La renuncia de Suharto, ocurrida anteayer en Indonesia luego de una semana de violentas manifestaciones populares y represión gubernamental, marca el fin de la más antigua de las dictaduras asiáticas y debe ser, por ello, saludada como un triunfo de la modernidad y los afanes democratizadores que recorren el mundo. Por su forma corrupta, totalitaria, patrimonialista y nepotista de manejo del poder público, el ex tirano indonesio se colocó entre ese deplorable grupo de gobernantes claramente ejemplificados por Ferdinand Marcos, Anastasio Somoza o Mobutu Sese Seko. Pero Suharto se distinguió de esos prototipos de dictador tercermundista no sólo por la fachada de democracia formal que ideó para su régimen sino también por haber insertado a su país, con éxito, en la economía global contemporánea.

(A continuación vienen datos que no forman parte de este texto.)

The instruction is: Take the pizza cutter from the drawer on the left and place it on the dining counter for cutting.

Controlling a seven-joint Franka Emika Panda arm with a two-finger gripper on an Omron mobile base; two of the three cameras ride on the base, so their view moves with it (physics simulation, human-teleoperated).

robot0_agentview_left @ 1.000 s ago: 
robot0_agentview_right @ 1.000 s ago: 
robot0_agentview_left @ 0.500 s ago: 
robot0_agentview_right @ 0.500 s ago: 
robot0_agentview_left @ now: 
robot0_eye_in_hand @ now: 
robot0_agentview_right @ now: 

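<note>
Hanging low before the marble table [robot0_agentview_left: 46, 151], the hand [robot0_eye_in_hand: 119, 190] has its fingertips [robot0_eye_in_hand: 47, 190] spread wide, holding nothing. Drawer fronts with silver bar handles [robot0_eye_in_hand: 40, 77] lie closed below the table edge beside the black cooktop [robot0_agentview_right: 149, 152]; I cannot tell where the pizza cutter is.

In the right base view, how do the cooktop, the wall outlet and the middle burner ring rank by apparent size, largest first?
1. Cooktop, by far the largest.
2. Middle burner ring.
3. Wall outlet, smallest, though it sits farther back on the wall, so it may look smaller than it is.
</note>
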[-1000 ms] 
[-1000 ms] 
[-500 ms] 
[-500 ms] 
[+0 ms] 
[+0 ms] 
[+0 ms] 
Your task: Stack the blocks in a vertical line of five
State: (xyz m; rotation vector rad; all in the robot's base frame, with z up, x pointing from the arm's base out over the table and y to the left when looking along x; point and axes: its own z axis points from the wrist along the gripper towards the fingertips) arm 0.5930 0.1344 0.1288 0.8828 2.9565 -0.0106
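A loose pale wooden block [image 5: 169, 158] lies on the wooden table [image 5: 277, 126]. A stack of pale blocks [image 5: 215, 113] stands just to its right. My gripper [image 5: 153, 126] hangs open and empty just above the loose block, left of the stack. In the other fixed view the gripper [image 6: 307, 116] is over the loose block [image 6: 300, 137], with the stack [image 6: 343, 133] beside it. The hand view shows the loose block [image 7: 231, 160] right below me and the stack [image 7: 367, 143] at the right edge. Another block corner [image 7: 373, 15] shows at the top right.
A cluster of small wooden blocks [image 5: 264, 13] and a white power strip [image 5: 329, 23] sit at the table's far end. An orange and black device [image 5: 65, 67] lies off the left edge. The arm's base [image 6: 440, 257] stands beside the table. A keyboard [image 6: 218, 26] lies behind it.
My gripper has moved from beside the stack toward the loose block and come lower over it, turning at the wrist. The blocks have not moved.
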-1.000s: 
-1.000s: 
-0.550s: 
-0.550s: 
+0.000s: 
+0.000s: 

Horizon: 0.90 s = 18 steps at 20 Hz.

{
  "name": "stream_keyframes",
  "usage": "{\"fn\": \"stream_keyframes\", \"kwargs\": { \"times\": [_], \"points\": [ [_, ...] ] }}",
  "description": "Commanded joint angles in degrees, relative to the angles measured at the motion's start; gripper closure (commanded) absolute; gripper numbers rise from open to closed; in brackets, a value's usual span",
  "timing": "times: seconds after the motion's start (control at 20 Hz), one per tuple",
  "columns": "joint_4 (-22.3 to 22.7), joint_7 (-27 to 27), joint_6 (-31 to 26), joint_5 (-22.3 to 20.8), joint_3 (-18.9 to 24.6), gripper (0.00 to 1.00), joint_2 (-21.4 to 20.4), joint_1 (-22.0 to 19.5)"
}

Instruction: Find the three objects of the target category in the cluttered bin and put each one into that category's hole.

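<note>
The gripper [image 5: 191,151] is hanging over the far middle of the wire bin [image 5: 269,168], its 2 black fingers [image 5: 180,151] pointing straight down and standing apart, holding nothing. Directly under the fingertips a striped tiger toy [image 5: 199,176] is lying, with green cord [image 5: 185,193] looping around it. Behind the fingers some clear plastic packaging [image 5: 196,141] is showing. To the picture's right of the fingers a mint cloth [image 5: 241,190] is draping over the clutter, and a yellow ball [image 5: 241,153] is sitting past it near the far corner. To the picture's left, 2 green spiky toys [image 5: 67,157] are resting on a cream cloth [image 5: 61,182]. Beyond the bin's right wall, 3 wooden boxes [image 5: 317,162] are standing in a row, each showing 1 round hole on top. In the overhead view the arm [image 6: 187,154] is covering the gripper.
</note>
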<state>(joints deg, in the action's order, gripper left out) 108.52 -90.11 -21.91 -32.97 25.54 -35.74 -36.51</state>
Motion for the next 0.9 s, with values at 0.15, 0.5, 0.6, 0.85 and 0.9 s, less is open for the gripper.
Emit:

En efecto, Suharto convirtió a Indonesia en un importante centro exportador, comercial y financiero del Pacífico, al grado de que el archipiélago fue considerado uno de los nuevos tigres asiáticos. El empeño en la modernización económica y la apertura del mercado interno, el énfasis en la producción maquiladora y el afán por convertir a Indonesia en un destino de primera importancia para los capitales internacionales, entre otras actitudes típicas del credo neoliberal, produjeron, en efecto, un impresionante crecimiento económico que, por otra parte, dejó al país a merced de los vaivenes de los factores externos y preservó las grandes desigualdades que caracterizan desde siempre a la sociedad indonesia.
En ese precario escenario nacional, el grave quebranto financiero y cambiario que estremeció el Pacífico asiático hace unos meses adquirió dimensiones de desastre: la rupia indonesia se devaluó en menos de un año más de 600 por ciento y el poder de consumo de la población cayó en una brusca picada. A ello se sumó, como agravante, la aplicación del drástico plan de choque ordenado por el Fondo Monetario Internacional como condición para otorgarle al gobierno indonesio un crédito por 43 mil millones de dólares que le permitiera sacar a flote la maltrecha economía. De hecho, el detonante de las cruentas manifestaciones de la semana pasada fue el incremento en los precios de la gasolina, la electricidad y el transporte público, demandado por el organismo financiero supranacional.
Tras la caída del dictador, y una vez que pasen las manifestaciones de júbilo de la población, es claro que las prioridades nacionales deben ser la reforma democrática profunda del poder público y la reorientación de una política económica que, a la postre, como ocurre con las propuestas neoliberales, resultó tener mucho de espejismo. Asimismo, cabe esperar que la nueva circunstancia permita poner a debate la descolonización de Timor Oriental y emprender acciones firmes para revertir la ignominiosa e indignante anexión que padece su población.
En el ámbito internacional, finalmente, la caída de Suharto debiera ser aleccionadora para los proyectos políticos que pretenden conciliar los programas de modernización económica privatizadora con la persistencia de estructuras antidemocráticas.